After interface swap, I managed to get LAN up and the DHCP gave me an IP, but the webgui became unresponsive, so I had to reset the box and restore original configuration.
Now the fault disappeared but I'm sure I haven't found the root cause.
The result of interface swap was: the fault stayed on re0.
Be sure your interfaces are set to Default (No preference, usually autoselect) in the interface Speed and Duplex settings.
Other than that, can only say "Realtek NICs suck" so many times.
I can confirm all interfaces are set to Default in terms of Speed and Duplex.

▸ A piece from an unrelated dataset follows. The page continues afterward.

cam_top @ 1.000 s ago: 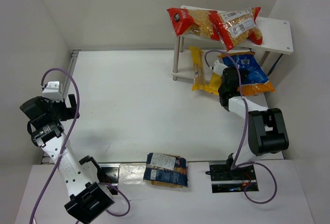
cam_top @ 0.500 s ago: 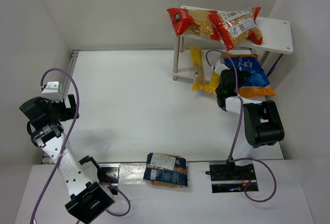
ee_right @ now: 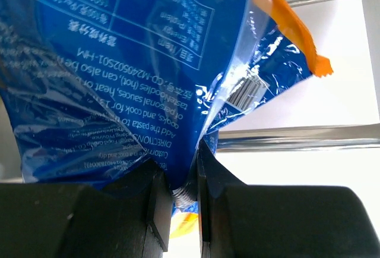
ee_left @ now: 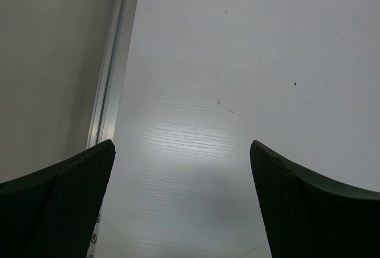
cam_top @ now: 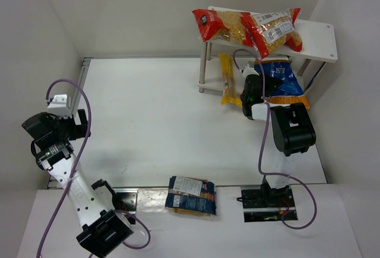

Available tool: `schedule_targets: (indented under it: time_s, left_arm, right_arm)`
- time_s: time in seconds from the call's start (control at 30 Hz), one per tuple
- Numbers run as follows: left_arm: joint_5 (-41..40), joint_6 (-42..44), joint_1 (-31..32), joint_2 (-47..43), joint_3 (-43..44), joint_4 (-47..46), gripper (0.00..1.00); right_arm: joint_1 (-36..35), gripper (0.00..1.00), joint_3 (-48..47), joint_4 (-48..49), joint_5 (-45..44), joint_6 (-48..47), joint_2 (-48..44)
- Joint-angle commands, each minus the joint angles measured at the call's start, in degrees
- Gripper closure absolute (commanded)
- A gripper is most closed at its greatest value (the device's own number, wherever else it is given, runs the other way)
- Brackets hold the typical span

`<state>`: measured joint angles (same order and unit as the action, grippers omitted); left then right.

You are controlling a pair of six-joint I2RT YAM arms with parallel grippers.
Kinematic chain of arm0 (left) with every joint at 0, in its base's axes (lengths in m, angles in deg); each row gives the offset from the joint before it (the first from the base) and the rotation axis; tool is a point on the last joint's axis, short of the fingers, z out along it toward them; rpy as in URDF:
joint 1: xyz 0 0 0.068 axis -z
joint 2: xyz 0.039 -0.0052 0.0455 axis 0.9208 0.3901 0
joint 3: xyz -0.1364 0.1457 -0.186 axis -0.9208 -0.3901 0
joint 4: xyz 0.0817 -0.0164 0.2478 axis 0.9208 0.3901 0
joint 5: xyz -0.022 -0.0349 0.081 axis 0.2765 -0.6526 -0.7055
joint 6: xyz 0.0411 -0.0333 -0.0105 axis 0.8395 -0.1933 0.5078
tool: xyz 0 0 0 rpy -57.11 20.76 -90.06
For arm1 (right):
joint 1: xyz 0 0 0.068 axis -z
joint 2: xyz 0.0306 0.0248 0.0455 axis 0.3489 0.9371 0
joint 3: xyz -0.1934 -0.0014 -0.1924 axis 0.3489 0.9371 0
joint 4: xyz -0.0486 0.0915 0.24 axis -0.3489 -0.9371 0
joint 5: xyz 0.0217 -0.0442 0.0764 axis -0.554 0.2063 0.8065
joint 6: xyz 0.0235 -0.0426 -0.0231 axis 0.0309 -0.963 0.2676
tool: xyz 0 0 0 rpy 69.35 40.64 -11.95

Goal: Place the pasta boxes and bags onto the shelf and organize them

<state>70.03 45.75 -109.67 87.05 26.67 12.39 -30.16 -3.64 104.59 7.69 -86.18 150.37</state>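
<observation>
My right gripper (cam_top: 261,87) is shut on the blue pasta pack with the orange end (cam_top: 284,82), pinching its seam at the shelf's lower level; the pack fills the right wrist view (ee_right: 130,62). The white two-tier shelf (cam_top: 317,38) stands at the back right. Two red-and-clear packs (cam_top: 222,25) (cam_top: 274,29) lie on its top board. Long yellow-orange packs (cam_top: 227,78) lie at the shelf's front left foot. A dark blue pack (cam_top: 191,195) lies at the near edge. My left gripper (cam_top: 76,120) is open and empty at the far left, over bare table (ee_left: 184,169).
A silver shelf leg (ee_right: 297,139) runs across just behind the held pack. An aluminium rail (ee_left: 113,85) edges the table on the left, with a grey wall beyond. White walls close in behind and to the right of the shelf.
My right arm has swung forward and left, carrying the blue pack further in under the shelf's top board. The left arm has not moved.
</observation>
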Motion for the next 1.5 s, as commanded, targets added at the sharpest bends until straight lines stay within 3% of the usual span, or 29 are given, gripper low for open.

I found a topic, claiming that updating pfsense realtek drivers to the latest one available on official realtek website will solve my issue.
The above did not solve my problem alone rather a combination.
What fixed it for me was uploading a compiled version of realtek driver 1.92 if_re.ko to /boot/kernel/ and in /boot/loeader.conf.local add the following line: if_re_load="YES" then reboot and wupti.
I also however tick the 3 Disable hardware offloadings in System - Advanced - Networking
Heres some links that helped me solve my issue including the compiled if_re.ko, i hope it helps others having same problem.
From what I can see the following realtek drivers are the latest one: 0007-rtl_bsd_drv_v194.01. Unfortunately in order to compile the drivers, I have to install a freebsd release which will take me a while.
Mmm, Realtek NIC do suck.
My defective interface went in a reset loop constantly going down and up.
That in particular sounds like a negotiation issue that have seen myself on Realtek NICs when connected to some other gear (nothing in particular though).
Are you actually seeing the watchdog timeout errors in the system log on on the console? If not the alternate driver may not do much for you.
I tought it's negotiation issue, but going trough all 1000baseT negotiation modes didn't help.
I confirm I can see watchdog timeout errors in the system log every time when the problem appears.
So far I've uploaded the latest Realtek drivers to my pfsense.
For your conviniance guys I've attached the latest drivers from Realtek complied for freeBSD. Version: 1.94.
Here is a guide if you want to compile them by yourselve: https://gist.github.com/jovimon/524e116471f249626fd2ccd141f3fe05
Just as a warning: no-one should be uploading drivers, of any sort but particularly from an unknown source, into their firewall unless they have a really really good reason! ;)
What FreeBSD version was that compiled against? 64bit?
I fully support your statement. Do not upload files to your firewalls from an unknown sources.
The driver was compiled on freeBSD 11.1 amd64 release.